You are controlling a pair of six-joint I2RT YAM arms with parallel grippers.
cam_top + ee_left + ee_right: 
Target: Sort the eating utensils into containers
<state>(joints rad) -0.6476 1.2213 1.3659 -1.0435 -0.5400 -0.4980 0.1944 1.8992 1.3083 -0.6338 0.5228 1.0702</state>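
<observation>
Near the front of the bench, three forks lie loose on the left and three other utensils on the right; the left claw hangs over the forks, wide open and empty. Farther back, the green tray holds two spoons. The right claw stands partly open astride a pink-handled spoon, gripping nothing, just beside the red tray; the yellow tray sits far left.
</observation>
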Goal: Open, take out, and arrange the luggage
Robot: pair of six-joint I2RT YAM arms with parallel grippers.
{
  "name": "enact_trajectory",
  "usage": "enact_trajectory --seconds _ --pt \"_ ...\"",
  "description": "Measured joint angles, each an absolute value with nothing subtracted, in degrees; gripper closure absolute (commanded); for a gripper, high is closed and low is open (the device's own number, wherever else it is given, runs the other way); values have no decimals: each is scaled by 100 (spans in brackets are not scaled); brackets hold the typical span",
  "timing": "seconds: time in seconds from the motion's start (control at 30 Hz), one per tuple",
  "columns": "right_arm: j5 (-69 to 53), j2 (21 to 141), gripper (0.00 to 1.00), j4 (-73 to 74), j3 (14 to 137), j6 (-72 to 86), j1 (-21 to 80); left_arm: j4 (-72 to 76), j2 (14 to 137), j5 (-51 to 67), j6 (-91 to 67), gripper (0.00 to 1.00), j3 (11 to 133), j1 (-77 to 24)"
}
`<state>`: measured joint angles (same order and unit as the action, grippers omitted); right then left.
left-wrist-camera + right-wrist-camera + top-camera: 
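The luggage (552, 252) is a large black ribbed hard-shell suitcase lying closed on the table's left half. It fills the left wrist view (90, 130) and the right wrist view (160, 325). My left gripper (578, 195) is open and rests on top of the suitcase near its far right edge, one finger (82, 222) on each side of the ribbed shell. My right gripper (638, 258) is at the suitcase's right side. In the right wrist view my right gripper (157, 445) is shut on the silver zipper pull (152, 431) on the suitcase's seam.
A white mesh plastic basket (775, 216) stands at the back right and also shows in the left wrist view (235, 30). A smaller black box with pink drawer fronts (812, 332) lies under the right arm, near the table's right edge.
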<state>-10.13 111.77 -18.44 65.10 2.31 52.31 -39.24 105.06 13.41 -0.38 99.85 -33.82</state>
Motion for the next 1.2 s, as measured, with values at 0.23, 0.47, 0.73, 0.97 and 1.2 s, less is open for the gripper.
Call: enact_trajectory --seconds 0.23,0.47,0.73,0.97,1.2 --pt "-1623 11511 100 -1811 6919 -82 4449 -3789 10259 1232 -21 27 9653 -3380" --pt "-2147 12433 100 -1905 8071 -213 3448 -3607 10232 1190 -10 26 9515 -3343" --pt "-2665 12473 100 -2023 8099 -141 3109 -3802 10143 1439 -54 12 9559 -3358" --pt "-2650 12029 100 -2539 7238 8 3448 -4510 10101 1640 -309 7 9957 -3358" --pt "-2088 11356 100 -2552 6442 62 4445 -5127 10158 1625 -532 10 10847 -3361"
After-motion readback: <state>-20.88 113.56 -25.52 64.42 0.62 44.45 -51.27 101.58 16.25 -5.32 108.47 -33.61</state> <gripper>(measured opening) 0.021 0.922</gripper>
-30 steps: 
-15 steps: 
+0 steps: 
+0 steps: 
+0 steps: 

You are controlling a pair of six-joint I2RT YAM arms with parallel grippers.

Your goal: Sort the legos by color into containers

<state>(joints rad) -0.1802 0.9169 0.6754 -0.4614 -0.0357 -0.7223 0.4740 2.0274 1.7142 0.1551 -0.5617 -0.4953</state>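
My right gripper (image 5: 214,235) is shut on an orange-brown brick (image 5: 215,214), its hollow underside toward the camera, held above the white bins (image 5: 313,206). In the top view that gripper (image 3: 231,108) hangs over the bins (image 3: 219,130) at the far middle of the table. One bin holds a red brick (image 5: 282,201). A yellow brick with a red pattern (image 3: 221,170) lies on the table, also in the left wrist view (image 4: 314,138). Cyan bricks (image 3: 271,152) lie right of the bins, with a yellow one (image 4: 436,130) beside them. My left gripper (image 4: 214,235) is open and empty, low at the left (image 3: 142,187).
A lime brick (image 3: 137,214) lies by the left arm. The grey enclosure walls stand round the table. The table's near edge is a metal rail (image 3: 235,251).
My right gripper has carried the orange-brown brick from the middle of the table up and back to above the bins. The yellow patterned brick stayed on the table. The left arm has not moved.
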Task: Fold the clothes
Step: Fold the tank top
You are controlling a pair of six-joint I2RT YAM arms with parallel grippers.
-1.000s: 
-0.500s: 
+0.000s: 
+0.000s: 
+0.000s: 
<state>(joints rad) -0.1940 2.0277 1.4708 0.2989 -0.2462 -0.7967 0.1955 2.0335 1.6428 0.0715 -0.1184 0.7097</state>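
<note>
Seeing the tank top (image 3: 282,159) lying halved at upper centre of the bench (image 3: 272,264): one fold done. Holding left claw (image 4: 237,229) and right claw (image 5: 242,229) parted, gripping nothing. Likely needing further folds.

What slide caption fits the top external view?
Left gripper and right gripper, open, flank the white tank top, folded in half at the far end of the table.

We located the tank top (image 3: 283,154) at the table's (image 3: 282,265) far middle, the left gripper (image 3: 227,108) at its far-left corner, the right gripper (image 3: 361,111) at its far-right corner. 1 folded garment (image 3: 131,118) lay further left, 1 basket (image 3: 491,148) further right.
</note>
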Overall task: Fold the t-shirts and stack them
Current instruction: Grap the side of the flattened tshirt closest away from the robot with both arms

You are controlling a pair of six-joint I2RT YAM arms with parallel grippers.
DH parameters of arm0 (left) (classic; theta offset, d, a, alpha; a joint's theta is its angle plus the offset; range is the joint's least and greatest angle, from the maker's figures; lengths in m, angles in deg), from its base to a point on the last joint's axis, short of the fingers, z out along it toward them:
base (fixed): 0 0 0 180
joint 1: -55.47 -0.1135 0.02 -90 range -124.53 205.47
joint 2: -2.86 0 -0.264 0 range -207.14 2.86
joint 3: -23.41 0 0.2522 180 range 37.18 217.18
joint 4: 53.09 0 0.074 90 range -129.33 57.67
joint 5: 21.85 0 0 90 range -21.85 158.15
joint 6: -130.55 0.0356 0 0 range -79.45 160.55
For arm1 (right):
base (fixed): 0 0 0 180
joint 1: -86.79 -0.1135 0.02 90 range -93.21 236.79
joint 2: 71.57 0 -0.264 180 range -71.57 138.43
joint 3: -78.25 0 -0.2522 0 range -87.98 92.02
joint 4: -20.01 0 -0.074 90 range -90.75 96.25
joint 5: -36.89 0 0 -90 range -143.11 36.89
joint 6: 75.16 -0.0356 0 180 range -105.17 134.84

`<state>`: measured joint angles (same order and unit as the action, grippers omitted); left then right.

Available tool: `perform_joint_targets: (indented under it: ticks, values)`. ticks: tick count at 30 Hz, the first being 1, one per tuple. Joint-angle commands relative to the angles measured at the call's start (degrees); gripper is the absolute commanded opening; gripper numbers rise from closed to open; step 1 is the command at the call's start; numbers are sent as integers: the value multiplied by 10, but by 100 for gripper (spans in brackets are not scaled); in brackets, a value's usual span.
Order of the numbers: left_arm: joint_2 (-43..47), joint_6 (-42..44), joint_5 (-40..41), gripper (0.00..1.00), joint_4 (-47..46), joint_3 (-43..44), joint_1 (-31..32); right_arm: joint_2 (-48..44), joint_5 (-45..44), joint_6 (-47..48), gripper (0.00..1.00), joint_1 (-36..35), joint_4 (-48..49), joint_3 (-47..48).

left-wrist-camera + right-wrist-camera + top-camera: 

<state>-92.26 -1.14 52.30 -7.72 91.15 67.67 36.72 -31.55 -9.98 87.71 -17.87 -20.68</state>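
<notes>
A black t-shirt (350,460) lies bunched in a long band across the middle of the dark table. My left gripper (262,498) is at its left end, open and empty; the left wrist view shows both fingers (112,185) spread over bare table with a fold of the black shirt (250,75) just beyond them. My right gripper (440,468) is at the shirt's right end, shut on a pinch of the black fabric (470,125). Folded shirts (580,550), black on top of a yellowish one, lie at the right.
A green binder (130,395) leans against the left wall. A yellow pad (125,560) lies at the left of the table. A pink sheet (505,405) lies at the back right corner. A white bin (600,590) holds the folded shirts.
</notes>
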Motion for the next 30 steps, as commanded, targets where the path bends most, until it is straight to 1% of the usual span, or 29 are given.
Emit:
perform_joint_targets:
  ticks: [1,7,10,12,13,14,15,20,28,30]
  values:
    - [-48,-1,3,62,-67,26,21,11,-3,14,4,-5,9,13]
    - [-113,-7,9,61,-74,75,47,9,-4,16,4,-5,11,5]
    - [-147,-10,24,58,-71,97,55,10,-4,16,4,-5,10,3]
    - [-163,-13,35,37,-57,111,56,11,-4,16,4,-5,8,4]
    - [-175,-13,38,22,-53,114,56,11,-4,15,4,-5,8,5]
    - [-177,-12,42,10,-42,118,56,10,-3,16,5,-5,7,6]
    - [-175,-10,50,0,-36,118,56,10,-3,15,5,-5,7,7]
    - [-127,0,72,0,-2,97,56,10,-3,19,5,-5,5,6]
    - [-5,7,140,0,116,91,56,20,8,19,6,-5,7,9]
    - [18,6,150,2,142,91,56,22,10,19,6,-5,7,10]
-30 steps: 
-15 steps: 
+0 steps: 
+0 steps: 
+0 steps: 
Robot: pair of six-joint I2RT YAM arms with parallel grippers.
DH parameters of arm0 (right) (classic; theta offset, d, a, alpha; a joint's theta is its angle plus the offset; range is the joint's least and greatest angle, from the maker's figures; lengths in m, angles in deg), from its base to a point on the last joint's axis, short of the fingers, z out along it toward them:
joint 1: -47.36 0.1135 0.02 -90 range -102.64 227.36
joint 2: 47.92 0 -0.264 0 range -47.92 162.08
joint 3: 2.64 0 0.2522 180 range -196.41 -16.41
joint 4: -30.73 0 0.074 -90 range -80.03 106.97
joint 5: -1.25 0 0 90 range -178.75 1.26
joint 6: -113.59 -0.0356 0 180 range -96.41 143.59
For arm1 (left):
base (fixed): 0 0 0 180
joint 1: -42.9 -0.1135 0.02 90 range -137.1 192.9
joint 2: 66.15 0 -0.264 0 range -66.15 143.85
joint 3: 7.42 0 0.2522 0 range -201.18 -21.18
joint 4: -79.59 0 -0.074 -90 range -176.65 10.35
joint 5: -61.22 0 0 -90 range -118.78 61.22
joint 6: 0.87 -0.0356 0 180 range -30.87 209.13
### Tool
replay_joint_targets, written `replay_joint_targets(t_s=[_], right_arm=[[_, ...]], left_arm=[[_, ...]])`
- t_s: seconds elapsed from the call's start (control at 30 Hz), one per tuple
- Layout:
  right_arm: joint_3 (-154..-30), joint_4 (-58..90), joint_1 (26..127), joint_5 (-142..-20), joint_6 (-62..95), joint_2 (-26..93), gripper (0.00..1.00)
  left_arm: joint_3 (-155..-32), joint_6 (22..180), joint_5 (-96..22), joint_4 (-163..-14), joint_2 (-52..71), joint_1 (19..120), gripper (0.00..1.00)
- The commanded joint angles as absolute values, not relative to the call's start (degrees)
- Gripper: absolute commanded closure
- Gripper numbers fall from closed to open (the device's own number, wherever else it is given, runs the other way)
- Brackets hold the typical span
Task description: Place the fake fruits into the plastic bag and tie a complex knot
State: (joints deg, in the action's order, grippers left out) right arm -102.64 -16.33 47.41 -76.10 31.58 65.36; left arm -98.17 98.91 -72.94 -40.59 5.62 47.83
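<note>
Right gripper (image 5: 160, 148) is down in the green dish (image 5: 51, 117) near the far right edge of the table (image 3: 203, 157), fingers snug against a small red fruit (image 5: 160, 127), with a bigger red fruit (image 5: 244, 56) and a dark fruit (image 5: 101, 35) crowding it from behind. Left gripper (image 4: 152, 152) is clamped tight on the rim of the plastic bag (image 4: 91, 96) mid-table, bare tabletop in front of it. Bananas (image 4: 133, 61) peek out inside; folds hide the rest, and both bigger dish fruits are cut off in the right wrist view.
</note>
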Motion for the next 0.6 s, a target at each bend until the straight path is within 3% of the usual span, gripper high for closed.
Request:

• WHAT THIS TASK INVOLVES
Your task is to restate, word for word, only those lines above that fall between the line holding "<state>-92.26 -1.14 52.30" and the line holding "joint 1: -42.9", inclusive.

• RESPONSE AREA
<state>-92.26 -1.14 52.30 -7.72 91.15 67.67 36.72 -31.55 -9.98 87.71 -17.87 -20.68</state>
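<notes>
A black t-shirt (350,460) lies bunched in a long band across the middle of the dark table. My left gripper (262,498) is at its left end, open and empty; the left wrist view shows both fingers (112,185) spread over bare table with a fold of the black shirt (250,75) just beyond them. My right gripper (440,468) is at the shirt's right end, shut on a pinch of the black fabric (470,125). Folded shirts (580,550), black on top of a yellowish one, lie at the right.
A green binder (130,395) leans against the left wall. A yellow pad (125,560) lies at the left of the table. A pink sheet (505,405) lies at the back right corner. A white bin (600,590) holds the folded shirts.
</notes>
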Motion for the next 30 steps, as commanded, targets where the path bends most, until it is straight to 1% of the usual span, or 29 are given.
Emit:
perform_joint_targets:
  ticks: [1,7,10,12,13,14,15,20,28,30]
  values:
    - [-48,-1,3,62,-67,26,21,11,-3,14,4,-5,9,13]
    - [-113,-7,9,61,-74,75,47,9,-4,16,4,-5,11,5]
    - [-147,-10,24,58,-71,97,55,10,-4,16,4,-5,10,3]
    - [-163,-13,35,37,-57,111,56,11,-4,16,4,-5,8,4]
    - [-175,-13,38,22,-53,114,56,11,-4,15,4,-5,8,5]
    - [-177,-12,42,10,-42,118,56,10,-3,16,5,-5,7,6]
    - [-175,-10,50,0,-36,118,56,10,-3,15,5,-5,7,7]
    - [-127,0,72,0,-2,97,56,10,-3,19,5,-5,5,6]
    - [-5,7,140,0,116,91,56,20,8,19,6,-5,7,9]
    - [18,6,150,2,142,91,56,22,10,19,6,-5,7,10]
-30 steps: 
-15 steps: 
+0 steps: 
+0 steps: 
+0 steps: 
Robot: pair of six-joint I2RT YAM arms with parallel grippers.
DH parameters of arm0 (right) (classic; theta offset, d, a, alpha; a joint's theta is its angle plus the offset; range is the joint's least and greatest angle, from the maker's figures; lengths in m, angles in deg), from its base to a point on the last joint's axis, short of the fingers, z out along it toward them:
joint 1: -47.36 0.1135 0.02 -90 range -102.64 227.36
joint 2: 47.92 0 -0.264 0 range -47.92 162.08
joint 3: 2.64 0 0.2522 180 range -196.41 -16.41
joint 4: -30.73 0 0.074 -90 range -80.03 106.97
joint 5: -1.25 0 0 90 range -178.75 1.26
joint 6: -113.59 -0.0356 0 180 range -96.41 143.59
For arm1 (left):
base (fixed): 0 0 0 180
joint 1: -42.9 -0.1135 0.02 90 range -137.1 192.9

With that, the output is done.